■ Exercise goal: Copy every line of the records that includes the word "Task".

START Data supplied

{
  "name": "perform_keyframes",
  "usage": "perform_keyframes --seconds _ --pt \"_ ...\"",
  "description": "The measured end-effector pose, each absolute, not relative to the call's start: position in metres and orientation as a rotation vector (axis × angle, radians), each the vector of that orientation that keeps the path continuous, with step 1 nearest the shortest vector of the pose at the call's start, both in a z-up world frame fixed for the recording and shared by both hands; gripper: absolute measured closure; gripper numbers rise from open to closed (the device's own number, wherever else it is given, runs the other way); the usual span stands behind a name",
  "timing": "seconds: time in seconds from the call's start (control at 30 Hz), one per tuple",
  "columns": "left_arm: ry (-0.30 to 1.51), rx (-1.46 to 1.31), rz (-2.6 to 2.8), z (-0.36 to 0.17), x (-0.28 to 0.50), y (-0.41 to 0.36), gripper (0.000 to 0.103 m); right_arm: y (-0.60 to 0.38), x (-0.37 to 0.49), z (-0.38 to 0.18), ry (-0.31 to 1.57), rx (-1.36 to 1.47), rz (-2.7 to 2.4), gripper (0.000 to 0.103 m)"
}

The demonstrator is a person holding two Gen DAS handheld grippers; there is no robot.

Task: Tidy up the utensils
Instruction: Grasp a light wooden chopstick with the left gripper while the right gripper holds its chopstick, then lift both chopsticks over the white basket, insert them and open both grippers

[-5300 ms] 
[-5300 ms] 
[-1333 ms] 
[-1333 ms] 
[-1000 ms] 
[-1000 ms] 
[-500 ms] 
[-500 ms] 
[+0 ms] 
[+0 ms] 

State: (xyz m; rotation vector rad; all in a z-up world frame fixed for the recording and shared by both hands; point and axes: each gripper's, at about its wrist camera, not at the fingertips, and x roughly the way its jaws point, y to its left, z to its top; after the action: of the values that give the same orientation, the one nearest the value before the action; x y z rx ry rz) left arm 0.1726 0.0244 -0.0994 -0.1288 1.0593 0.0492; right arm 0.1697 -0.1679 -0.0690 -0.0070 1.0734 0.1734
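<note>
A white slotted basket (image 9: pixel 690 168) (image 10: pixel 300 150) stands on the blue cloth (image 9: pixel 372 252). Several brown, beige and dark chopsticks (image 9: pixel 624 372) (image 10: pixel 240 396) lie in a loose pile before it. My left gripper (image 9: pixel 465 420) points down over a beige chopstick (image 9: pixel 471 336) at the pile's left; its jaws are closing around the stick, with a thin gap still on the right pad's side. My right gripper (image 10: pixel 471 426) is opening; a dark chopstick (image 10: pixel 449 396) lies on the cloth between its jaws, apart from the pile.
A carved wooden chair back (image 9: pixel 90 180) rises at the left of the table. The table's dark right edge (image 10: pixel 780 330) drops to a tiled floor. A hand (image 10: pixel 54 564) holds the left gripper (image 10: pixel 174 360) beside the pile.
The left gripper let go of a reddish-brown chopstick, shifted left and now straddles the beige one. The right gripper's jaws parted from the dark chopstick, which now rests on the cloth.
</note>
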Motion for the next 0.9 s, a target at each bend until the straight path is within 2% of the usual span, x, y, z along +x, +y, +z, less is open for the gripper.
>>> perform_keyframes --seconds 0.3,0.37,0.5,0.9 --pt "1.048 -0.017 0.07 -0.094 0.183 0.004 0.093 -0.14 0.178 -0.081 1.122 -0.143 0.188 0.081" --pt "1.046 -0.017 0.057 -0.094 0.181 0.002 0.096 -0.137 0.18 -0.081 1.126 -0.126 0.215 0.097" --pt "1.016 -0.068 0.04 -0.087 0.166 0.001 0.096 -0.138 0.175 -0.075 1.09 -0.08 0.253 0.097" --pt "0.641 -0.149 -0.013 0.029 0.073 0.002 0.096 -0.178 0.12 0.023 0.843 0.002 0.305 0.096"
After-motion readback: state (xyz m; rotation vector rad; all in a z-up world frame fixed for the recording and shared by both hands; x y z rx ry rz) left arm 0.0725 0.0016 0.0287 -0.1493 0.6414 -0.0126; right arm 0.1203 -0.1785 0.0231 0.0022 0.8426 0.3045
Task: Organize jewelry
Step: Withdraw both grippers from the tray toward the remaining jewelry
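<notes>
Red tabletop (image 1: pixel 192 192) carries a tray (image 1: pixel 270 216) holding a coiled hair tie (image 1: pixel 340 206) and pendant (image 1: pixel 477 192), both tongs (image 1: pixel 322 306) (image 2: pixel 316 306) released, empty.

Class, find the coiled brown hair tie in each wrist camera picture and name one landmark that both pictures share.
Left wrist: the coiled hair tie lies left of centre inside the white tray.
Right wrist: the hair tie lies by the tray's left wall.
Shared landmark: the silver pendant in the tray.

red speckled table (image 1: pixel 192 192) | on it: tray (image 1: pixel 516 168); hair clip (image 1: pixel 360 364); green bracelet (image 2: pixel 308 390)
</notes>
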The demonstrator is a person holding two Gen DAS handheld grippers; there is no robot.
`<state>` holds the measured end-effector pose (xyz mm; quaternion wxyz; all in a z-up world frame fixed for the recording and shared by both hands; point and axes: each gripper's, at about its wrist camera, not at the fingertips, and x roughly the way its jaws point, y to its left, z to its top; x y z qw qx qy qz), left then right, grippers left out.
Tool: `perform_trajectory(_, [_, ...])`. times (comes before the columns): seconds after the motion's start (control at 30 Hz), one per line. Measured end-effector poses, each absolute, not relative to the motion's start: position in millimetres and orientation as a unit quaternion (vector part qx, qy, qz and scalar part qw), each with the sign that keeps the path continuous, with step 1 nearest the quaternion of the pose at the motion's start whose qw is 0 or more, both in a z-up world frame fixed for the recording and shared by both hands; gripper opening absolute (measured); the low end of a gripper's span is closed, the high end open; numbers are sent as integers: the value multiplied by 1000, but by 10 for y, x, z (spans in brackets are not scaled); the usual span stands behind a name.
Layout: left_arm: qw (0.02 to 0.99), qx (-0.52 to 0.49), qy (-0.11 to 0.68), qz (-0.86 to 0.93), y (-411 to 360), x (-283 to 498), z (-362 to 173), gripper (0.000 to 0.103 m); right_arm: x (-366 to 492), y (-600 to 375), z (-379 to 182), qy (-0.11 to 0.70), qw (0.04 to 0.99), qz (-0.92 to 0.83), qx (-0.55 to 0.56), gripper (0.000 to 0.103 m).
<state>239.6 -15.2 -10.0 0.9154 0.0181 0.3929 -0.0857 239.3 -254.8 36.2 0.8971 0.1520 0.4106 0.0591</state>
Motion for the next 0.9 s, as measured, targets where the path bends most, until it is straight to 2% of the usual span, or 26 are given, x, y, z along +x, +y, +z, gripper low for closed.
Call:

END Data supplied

■ Finished exercise:
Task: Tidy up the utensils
Task: Organize jewelry

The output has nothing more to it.